### Your objective
Give back exactly the lines of the material below, starting with the line with "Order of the" and going on through the line with "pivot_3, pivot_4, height".
---*---
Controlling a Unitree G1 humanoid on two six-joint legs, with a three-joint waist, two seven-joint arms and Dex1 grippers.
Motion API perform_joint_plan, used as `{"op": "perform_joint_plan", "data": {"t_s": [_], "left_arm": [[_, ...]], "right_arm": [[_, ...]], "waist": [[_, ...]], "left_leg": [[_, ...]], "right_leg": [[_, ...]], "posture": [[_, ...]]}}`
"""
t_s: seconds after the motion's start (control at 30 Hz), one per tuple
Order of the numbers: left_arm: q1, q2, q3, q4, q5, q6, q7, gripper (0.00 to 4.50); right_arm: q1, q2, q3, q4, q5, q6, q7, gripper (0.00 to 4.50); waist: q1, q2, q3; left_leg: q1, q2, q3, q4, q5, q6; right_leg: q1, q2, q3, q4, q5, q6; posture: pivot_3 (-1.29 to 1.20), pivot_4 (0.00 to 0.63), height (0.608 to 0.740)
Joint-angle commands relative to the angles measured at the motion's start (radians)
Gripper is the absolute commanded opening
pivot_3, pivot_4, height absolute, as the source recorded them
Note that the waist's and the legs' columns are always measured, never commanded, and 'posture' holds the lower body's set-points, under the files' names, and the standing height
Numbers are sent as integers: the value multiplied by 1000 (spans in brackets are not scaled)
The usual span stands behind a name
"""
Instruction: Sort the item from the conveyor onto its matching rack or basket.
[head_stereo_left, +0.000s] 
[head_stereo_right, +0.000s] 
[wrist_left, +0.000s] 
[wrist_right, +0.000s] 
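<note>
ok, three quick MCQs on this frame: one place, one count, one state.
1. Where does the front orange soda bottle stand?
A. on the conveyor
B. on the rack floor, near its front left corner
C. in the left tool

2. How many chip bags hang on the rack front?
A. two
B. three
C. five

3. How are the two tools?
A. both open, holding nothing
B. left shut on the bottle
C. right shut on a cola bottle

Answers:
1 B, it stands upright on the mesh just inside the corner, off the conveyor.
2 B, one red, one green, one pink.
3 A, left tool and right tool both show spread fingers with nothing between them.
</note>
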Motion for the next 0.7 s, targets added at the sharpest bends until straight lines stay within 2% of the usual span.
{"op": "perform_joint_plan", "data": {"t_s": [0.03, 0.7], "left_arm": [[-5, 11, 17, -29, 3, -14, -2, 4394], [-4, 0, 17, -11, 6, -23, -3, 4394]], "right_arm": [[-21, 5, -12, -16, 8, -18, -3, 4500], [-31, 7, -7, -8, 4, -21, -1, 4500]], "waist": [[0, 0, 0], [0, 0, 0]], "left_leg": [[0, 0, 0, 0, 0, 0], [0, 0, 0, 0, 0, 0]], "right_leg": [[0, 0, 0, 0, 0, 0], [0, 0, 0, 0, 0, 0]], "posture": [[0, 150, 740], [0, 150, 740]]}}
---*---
### Exercise solution
Order of the numbers: left_arm: q1, q2, q3, q4, q5, q6, q7, gripper (0.00 to 4.50); right_arm: q1, q2, q3, q4, q5, q6, q7, gripper (0.00 to 4.50); waist: q1, q2, q3; left_leg: q1, q2, q3, q4, q5, q6; right_leg: q1, q2, q3, q4, q5, q6; posture: pivot_3 (-1.29 to 1.20), pivot_4 (0.00 to 0.63), height (0.608 to 0.740)
Joint-angle commands relative to the angles measured at the motion's start (radians)
Gripper is the absolute commanded opening
pivot_3, pivot_4, height absolute, as the source recorded them

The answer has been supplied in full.